Indeed, there is no question of making coffee like the manufacturers dragged down by the supermarkets to offer coffee that is always cheaper and often less good. This little bird above Ekita is the symbol of this desire to free himself from the industrial way of making coffee and even more, from these rules of world trade where the small coffee farmer is always a loser in the end, by selling his harvest at a loss (or without making any real profits); hence the notion of sustainable or fair trade coffee. And organic coffee too, to spare people and the planet this wave of pesticides...

And then, the coffee must not only allow the person who sells the finished product to make a profit; The producer also has to earn a living from his work. While the coffee farmer, like a simple French farmer, incurs costs, his labor force braves the vagaries of the weather; he does not know before the harvest how much or at what price he will sell his production. Which of us would agree to work for a whole year, advancing the costs, only to know how much he is going to be paid? And then, after all these international summit meetings promising the end of poverty in the world while we are inexorably prospering in Western countries, it is no longer possible to stand by and do nothing.

Here is a concrete and immediate action that is not subsidized: to pay with dignity for the hard work of farmers all over the world to harvest this coffee that will make us happy every day.

This is why we buy our green coffees through the organic sector at about 30%-40% more than conventional coffees. Our coffees are also more expensive to resell than in supermarkets; But now you know why: behind it is quality and fairness!

 

 Organic and fair trade is very good, but we can still improve!

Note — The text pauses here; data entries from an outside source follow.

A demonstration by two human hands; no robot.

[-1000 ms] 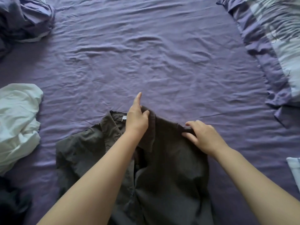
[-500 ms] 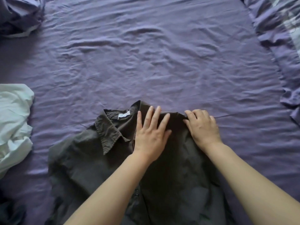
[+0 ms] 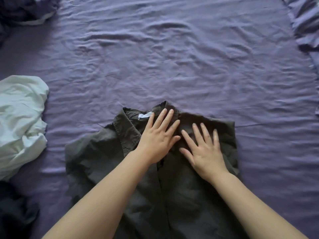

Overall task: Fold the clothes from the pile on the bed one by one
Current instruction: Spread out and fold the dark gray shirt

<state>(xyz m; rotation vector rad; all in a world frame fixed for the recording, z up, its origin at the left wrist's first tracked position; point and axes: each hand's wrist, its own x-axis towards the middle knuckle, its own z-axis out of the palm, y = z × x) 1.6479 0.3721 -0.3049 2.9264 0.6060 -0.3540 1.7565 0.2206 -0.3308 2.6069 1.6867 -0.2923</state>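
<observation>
A dark grey collared shirt [image 3: 96, 157] lies front-up on the purple bed sheet [image 3: 172, 57], its collar and white neck label towards the far side. My left hand [image 3: 158, 137] lies flat on the shirt just below the collar, fingers straight and spread. Beside it, my right hand [image 3: 205, 150] presses flat on the shirt's right shoulder, fingers straight too. The shirt's right side ends in a straight edge by my right hand. Its left side spreads out, wrinkled. My forearms hide the shirt's lower middle.
A crumpled pale mint garment [image 3: 19, 121] lies at the left edge. Dark clothing [image 3: 15, 214] sits at the bottom left. A dark bundle [image 3: 22, 9] is at the top left, and purple bedding [image 3: 305, 23] at the top right.
My right hand has let go of the shoulder edge it pinched and now lies flat on the shirt. My left hand stays flat below the collar. The view has shifted a little.
</observation>
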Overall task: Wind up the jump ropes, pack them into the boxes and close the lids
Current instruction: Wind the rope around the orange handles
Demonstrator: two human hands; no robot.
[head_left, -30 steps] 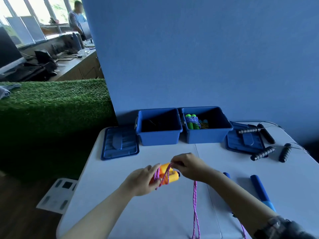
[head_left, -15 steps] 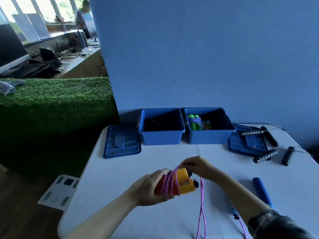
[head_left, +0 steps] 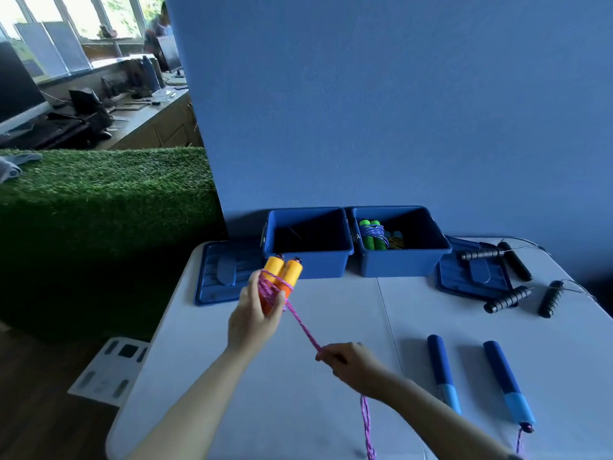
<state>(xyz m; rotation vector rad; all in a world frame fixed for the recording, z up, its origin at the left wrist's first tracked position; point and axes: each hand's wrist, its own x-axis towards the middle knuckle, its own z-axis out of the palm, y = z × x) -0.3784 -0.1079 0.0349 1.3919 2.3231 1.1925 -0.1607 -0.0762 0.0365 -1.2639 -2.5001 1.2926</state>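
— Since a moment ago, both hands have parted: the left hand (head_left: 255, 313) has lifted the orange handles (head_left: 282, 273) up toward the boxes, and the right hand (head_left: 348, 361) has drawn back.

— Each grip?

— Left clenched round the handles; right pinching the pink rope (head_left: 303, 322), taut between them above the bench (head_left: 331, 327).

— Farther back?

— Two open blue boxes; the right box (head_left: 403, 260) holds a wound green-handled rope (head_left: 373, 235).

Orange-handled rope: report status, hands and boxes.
Left hand grips orange handles, pink rope partly wound. Right hand pulls rope taut. Left box open, lid off. Nothing blocking.
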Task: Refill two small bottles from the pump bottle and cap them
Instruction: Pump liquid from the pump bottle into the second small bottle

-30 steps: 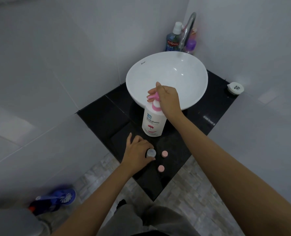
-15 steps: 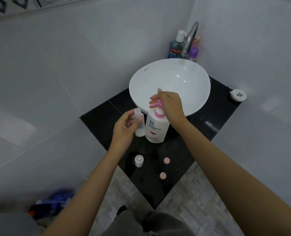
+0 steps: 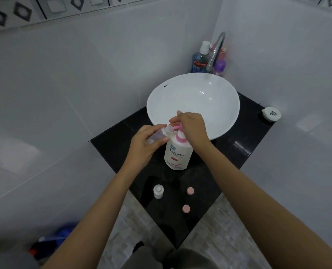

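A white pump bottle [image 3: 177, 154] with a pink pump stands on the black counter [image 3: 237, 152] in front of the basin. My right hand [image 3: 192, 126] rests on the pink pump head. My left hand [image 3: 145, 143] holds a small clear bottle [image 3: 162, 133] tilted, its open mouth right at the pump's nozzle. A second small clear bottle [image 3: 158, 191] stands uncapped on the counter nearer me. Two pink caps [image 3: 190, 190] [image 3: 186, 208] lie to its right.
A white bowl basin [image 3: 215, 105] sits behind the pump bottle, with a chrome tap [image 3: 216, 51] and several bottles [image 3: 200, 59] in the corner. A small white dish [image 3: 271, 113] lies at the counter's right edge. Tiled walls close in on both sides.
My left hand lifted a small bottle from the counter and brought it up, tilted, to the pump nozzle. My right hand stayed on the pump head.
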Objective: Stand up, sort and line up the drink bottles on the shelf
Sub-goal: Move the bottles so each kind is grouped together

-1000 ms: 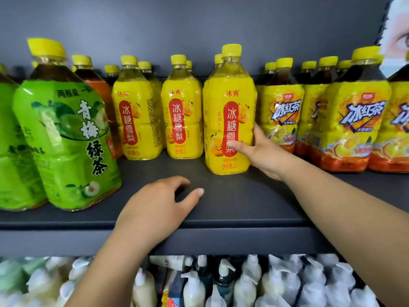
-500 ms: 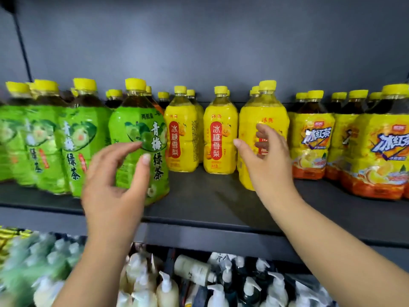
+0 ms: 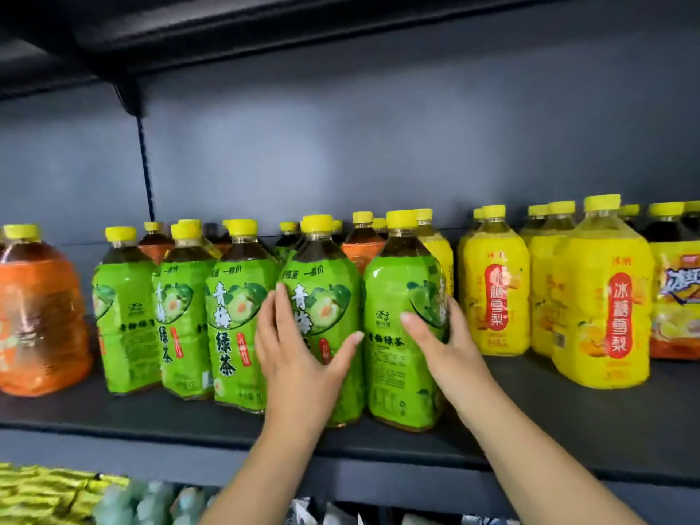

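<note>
Bottles stand upright in a row along the dark shelf, and we take them from the biggest down. Our eyes go first to the orange-labelled bottle at the far left, standing a little apart from the rest. Next come the yellow-labelled bottles on the right, one near the front edge and others set further back. In the middle we find five green-labelled bottles with yellow caps, packed close together, with more bottles behind them (their labels mostly hidden). We see our left hand laid on the fourth green bottle, fingers straight up its left side and thumb spread across its front. Our right hand wraps the fifth green bottle, thumb on the front and fingers curled round its right side. Both bottles rest on the shelf near its front edge, just beside each other.
</note>
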`<action>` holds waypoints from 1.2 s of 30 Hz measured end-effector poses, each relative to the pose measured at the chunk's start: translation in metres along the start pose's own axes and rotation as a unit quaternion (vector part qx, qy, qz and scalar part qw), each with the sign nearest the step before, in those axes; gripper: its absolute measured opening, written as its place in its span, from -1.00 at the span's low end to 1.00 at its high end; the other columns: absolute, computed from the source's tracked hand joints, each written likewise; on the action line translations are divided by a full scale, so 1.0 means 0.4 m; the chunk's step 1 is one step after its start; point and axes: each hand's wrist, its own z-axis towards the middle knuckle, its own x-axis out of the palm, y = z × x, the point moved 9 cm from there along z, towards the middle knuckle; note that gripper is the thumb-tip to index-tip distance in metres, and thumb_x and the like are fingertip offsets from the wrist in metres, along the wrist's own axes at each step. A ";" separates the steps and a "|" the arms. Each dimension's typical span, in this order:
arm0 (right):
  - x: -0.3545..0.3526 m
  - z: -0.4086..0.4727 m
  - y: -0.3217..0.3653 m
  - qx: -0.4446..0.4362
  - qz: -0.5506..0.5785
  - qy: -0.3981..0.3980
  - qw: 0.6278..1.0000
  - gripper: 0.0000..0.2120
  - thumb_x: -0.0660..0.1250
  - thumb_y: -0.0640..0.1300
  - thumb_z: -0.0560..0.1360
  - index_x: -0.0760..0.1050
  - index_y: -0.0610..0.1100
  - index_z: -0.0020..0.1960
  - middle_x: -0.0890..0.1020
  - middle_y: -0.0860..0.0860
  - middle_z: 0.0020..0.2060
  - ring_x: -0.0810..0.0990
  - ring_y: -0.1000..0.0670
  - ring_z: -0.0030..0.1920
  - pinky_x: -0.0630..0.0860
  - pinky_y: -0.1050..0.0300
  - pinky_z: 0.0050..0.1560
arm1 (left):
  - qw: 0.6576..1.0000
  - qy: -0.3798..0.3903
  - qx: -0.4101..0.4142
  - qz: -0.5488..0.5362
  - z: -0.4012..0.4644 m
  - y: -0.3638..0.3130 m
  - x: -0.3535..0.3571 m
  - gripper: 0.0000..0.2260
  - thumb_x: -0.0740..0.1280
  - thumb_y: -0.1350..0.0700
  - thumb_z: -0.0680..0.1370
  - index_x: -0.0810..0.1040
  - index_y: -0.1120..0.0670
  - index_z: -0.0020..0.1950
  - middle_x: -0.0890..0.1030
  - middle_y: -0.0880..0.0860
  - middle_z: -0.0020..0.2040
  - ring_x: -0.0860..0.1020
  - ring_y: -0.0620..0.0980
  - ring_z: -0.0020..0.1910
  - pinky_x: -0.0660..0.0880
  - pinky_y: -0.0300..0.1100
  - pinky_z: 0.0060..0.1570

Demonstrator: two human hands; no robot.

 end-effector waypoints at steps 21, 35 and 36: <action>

First of all, we must take care of polluting as little as possible so that our economic activity is part of a sustainable framework: I started delivering to my restaurant customers in 2006 by LPG vehicle, then I printed my invoices on unbleached recycled paper and then I chose to manufacture only coffee pods in biodegradable paper, ...

And then, all these relocations that send shivers down the spine... so we decided that our coffee would be roasted only in France and Belgium (the biggest coffee warehouses are in Antwerp).

France is the country of origin from which the first kilograms of Ekita coffee came out of the roaster's drum! And also Pod ESE pods made of biodegradable paper because it was unthinkable for us to generate waste montages with plastic or aluminium pods.

Belgium, because green coffee arrives from all over the world, especially at the port of Antwerp, and then, we found an artisanal roaster who has an organic and fair trade certification and even more a vast knowledge of the origins of coffee inherited from his father.

Coffee from the organic and fair trade sector, the selection of the best coffee vintages from all over the world, the choice of biodegradable paper pods and a transformation in France and Belgium to make our economy work: you don't think we breathe better now!

 

Solet's all get to your coffee machines! To honor this beautiful product to which we have focused all our attention, from the distant coffee grower to the roaster, to end up under the merciless judgment of YOUR taste buds!

I would like to apologize for the relative length of this presentation (any good communicator would never have published such a long and sincere text) but it seemed fundamental to me to explain our approach to you and to consider you as consumer-actors and not as consumers."